Extract every line below that contains the word "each".

== == ==

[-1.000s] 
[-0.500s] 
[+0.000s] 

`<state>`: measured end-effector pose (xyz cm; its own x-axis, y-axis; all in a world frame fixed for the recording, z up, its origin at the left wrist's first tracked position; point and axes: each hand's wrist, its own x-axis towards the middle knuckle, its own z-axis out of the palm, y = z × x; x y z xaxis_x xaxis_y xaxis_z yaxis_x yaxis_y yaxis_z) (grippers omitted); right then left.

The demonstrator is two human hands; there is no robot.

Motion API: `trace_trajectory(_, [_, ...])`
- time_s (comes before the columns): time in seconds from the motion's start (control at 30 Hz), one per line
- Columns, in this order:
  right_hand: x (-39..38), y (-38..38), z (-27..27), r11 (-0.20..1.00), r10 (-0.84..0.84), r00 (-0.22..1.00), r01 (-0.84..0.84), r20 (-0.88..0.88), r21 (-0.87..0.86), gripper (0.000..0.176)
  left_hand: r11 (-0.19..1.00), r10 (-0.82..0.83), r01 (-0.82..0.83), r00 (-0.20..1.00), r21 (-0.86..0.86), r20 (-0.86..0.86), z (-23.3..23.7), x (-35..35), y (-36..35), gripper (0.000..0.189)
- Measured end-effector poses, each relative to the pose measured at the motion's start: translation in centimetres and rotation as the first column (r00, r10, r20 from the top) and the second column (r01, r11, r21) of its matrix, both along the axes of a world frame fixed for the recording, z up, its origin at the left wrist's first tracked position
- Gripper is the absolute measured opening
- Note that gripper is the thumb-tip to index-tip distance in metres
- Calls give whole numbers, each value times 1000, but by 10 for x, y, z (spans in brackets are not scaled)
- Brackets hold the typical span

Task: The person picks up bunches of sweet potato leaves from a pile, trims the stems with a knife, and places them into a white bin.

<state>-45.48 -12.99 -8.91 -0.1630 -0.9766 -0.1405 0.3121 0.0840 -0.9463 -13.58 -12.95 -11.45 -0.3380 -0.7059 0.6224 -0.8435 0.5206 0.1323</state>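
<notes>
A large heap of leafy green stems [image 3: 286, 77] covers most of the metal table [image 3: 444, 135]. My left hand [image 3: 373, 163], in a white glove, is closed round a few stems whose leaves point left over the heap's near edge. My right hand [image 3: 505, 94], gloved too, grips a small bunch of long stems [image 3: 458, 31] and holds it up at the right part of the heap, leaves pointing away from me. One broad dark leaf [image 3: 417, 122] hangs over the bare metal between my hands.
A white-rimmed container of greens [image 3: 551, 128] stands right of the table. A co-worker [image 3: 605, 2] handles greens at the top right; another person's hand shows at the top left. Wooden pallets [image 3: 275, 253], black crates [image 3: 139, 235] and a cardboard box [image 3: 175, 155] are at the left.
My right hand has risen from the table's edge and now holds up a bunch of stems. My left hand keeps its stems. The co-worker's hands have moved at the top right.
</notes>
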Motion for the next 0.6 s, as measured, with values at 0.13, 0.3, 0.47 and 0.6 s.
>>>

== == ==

EXERCISE RESPONSE —
`<state>`: measured end-effector pose (xyz cm; its own x-axis, y-axis; all in a world frame fixed for the recording, z up, its origin at the left wrist's first tracked position; point and axes: each hand's wrist, its own x-axis towards the middle knuckle, its own z-axis out of the palm, y = z × x; x y z xaxis_x xaxis_y xaxis_z yaxis_x yaxis_y yaxis_z) (grippers omitted); right then left.
- Measured end-effector poses, each relative to the pose measured at the motion's start: translation in centimetres and rotation as the first column (r00, r10, r20 from the top) and the second column (r01, r11, r21) of its matrix, both along the axes of a world frame fixed for the recording, z up, its origin at the left wrist's first tracked position
- Calls give whole numbers, each value times 1000, but by 10 for x, y, z (spans in brackets are not scaled)

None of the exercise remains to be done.